Trancar o dedo numa porta dói.
Bater com o queixo no chão dói.
Torcer o tornozelo dói. Um tapa, um soco, um pontapé, doem.
Dói bater a cabeça na quina da mesa, dói morder a língua, dói cólica, cárie e pedra no rim.
Mas o que mais dói é a saudade.
Saudade de um irmão que mora longe.
Saudade de uma cachoeira da infância.
Saudade do gosto de uma fruta que não se encontra mais.
Saudade do pai que morreu, do amigo imaginário que nunca existiu.
Saudade de uma cidade.
Saudade da gente mesmo, que o tempo não perdoa.
Doem essas saudades todas.
Mas a saudade mais dolorida é a saudade de quem se ama.
Saudade da pele, do cheiro, dos beijos.
Saudade da presença, e até da ausência consentida.

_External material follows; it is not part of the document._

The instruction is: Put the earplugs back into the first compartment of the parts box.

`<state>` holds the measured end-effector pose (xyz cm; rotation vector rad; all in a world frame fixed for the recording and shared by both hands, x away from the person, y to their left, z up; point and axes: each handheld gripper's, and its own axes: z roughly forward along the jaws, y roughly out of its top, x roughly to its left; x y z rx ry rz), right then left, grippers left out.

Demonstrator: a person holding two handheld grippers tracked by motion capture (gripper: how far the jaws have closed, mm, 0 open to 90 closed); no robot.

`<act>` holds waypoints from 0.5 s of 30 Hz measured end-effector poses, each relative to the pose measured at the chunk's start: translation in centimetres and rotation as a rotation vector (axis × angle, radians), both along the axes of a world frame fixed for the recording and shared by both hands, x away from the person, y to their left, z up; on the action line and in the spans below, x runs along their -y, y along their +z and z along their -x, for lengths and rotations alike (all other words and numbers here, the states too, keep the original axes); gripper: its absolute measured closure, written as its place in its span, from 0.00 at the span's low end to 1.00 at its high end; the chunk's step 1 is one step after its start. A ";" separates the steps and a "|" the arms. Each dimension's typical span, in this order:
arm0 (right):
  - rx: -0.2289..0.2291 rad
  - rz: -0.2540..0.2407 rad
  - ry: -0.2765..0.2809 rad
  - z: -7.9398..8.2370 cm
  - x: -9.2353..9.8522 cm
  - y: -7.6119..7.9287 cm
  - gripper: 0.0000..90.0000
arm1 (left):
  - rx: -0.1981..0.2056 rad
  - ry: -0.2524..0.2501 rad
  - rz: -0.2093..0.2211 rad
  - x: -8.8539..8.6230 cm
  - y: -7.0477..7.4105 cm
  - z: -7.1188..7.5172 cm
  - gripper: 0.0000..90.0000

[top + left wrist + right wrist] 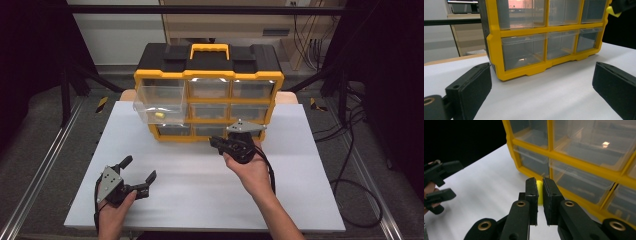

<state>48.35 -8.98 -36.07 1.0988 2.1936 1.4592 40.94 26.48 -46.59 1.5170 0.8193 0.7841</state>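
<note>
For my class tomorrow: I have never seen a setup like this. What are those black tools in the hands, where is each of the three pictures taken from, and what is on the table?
A person sits at a white table and holds a two-jawed tool in each hand. The high view looks down from above the person. The other two pictures come from small cameras riding on each tool, looking along its black jaws.

On the table stands a yellow and black organizer with clear drawers. Its top-left drawer is pulled out and has a small yellow piece inside.

The left hand-held gripper rests low near the table with its jaws wide apart and nothing between them. The right hand-held gripper is raised in front of the organizer, jaws closed on a small yellow object.
</note>
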 end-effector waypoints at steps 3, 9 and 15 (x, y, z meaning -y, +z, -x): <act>0.007 0.005 -0.007 -0.2 0.0 0.8 0.93 | -0.004 0.004 0.003 0.0 0.0 0.0 0.02; 0.021 -0.008 -0.014 -0.5 0.0 2.1 0.93 | -0.005 0.017 0.011 -0.2 -0.1 -0.1 0.01; 0.036 -0.002 -0.023 -0.9 -0.2 3.0 0.93 | -0.008 0.010 0.004 -0.1 -0.1 -0.2 0.01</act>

Você podia ficar na sala e ela no quarto, sem se verem, mas sabiam-se lá.
Você podia ir para o dentista e ela para a faculdade, mas sabiam-se onde.

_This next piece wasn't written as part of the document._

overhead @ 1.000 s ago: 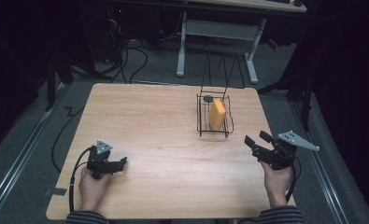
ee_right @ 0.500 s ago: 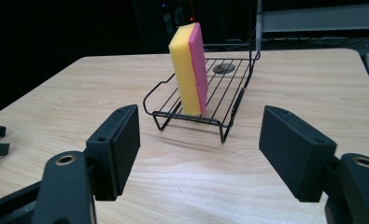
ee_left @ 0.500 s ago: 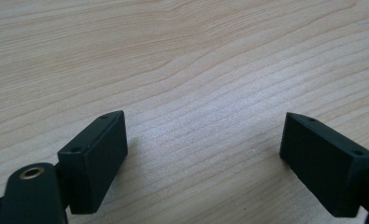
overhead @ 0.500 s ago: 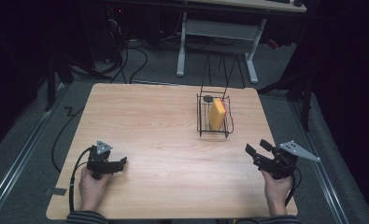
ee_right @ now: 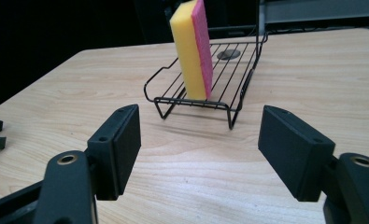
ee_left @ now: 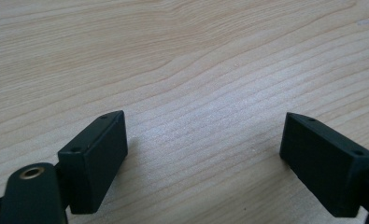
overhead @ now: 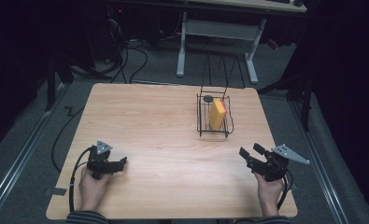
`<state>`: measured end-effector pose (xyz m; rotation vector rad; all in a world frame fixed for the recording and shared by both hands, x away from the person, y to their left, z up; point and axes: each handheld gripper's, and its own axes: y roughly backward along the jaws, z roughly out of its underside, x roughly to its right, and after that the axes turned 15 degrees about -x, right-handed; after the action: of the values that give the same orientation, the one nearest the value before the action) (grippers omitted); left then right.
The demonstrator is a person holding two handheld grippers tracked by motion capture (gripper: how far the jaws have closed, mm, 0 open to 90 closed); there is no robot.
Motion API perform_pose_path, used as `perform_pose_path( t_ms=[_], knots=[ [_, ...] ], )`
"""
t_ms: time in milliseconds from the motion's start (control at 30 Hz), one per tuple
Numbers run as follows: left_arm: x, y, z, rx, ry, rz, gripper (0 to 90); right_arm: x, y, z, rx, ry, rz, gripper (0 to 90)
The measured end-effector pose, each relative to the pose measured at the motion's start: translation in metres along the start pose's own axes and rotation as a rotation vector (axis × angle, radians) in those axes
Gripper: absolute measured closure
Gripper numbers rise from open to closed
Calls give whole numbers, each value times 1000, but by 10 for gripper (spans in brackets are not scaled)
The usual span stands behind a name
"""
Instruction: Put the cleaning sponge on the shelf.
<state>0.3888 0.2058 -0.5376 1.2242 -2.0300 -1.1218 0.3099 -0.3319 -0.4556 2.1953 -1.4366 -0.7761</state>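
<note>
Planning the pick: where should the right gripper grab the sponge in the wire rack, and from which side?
Probably the top half of the sponge, from above. It stands upright on edge in the wire rack, its upper part clear of the wires. Put one jaw on the yellow face, one on the pink. The right gripper is open, nothing between its jaws.

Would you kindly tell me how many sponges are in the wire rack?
1: a yellow-and-pink sponge stands on edge in the black wire rack at the table's far right. Nothing hints at another hidden one.
</note>
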Motion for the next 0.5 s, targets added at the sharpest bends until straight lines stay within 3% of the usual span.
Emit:
perform_pose_path(
  t_ms=[500],
  knots=[
    [0,0,0,1,0,0,156,-3,-25,13,-64,4,14,315]
  ],
)
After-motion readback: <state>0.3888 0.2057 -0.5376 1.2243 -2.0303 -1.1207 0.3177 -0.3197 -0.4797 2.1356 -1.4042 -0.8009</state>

Você podia ficar o dia sem vê-la, ela o dia sem vê-lo, mas sabiam-se amanhã.
Contudo, quando o amor de um acaba, ou torna-se menor, ao outro sobra uma saudade que ninguém sabe como deter.
Saudade é basicamente não saber.
Não saber mais se ela continua fungando num ambiente mais frio.
Não saber se ele continua sem fazer a barba por causa daquela alergia.
Não saber se ela ainda usa aquela saia.
Não saber se ele foi na consulta com o dermatologista como prometeu.
Não saber se ela tem comido bem por causa daquela mania de estar sempre ocupada, se ele tem assistido às aulas de inglês, se aprendeu a entrar na Internet e encontrar a página do Diário Oficial, se ela aprendeu a estacionar entre dois carros, se ele continua preferindo Skol, se ela continua preferindo suco, se ele continua sorrindo com aqueles olhinhos apertados, se ele continua cantando tão bem, se ela continua adorando o Mc Donald's, se ele continua amando, se ela continua a chorar até nas comédias.
Saudade é não saber mesmo!
Não saber o que fazer com os dias que ficaram mais compridos, não saber como encontrar tarefas que lhe cessem o pensamento, não saber como frear as lágrimas diante de uma música, não saber como vencer a dor de um silêncio que nada preenche.
Saudade é não querer saber se ela está com outro, e ao mesmo tempo querer.
É não saber se ele está feliz, e ao mesmo tempo perguntar a todos os amigos por isso...
É não querer saber se ele está mais magro, se ela está mais bela.
Saudade é nunca mais saber de quem se ama, e ainda assim doer.”